Avian Murder: Survivor

I told you, in the previous post, the brutal story of infanticide carried out by a house sparrow upon a great tit nestling. And that we were left not knowing if any siblings had survived.

Well. The parent birds did not leave the area. They were still feeding something, somewhere. We became convinced that at least one chick was out of the nest-hole and somewhere in the yard. We began to hear the piping sounds of a tit chick. Thought perhaps - two, but to this day still do not know for sure.
A day or so after the killing of the first great tit nestling, I was watering the garden when I became aware that I was staring at a very young tit-chick, gape-beaked, unkempt, staring back at me from the concrete surround of a drain hole near the bushy undergrowth of a partly collapsed clematis. (That kind of garden). One survivor. I kept telling it to get under cover but it didn't listen.

Next day. And a strikingly similar baby bird was some five metres away in the herbage bordering our broken down decking. (That kind of garden.) Always the great tit adults were hunting food, dropping down to feed it and keeping close watch. Later that day there was no baby on the decking but I think I heard tit-piping from the hawthorn trees above.

So. We think at least one baby bird survived and flew. Not the nest exactly... but life on the streets so to speak. I am marveling at the vigilance and tough determination of its parents who must have got the nestling out of the nesting-hole somehow and, across several days, got it to travel some seven metres or so, still feeding, defending and moving it whenever they knew it had been spotted (by us.) And let me say, that chick must have had some stubborn, brave streak too.

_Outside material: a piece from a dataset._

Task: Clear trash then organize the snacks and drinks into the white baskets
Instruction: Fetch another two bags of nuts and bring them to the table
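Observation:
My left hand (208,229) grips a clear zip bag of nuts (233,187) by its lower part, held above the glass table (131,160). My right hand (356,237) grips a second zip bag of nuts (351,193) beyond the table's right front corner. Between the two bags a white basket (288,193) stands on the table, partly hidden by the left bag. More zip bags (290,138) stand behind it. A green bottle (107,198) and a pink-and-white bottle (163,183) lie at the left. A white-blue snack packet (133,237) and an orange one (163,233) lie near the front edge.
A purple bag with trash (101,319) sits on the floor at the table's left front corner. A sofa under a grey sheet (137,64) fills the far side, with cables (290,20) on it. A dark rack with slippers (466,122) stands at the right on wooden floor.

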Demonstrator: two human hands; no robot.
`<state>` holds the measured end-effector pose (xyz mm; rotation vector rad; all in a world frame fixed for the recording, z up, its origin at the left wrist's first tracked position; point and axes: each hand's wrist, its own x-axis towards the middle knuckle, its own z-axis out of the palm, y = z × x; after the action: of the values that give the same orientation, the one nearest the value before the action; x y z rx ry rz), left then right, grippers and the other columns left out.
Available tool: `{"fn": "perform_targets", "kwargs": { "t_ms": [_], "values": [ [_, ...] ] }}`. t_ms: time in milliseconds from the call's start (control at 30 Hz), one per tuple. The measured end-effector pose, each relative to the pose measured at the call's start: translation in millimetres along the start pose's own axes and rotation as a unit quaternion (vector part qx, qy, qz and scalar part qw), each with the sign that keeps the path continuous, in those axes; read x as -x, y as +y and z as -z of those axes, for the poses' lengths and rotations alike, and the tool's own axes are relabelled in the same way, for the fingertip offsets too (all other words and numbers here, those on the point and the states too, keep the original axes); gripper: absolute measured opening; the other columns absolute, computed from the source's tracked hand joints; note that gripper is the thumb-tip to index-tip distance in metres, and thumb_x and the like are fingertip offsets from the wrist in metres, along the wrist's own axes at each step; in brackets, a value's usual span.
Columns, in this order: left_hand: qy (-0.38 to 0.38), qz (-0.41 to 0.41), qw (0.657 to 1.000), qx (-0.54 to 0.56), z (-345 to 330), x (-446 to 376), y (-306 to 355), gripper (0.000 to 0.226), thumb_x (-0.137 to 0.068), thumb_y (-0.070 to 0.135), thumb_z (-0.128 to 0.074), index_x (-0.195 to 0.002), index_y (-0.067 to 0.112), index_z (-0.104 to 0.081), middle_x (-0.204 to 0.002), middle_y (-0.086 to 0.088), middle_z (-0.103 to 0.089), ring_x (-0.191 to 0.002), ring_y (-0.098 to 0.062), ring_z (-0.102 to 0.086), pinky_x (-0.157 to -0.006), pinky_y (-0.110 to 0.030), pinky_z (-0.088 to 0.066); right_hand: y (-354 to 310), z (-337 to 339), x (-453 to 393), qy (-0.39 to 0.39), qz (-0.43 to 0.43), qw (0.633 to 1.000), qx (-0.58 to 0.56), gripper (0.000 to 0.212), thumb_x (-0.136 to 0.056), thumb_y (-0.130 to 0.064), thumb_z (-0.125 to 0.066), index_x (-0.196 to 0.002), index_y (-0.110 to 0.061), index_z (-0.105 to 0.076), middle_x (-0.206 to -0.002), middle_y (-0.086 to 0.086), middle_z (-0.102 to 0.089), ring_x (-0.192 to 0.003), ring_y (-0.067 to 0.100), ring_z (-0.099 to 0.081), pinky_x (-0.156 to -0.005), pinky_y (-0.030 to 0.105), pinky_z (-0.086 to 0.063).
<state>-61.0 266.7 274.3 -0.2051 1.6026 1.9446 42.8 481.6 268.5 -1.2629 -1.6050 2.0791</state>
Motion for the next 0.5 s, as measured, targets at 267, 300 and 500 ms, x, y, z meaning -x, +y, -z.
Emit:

But what seemed very odd to me, in retrospect, was that the sparrows gave up interest once the nest was emptied. They didn't pursue the survivor (or possibly - survivors) even though they were still hiding in the same yard. The sparrows wanted them out of that nest-hole in "their" territory at all costs. Finito.

Does this story ring a bell? Seems like it's a cruel, natural urge.
Survival tale.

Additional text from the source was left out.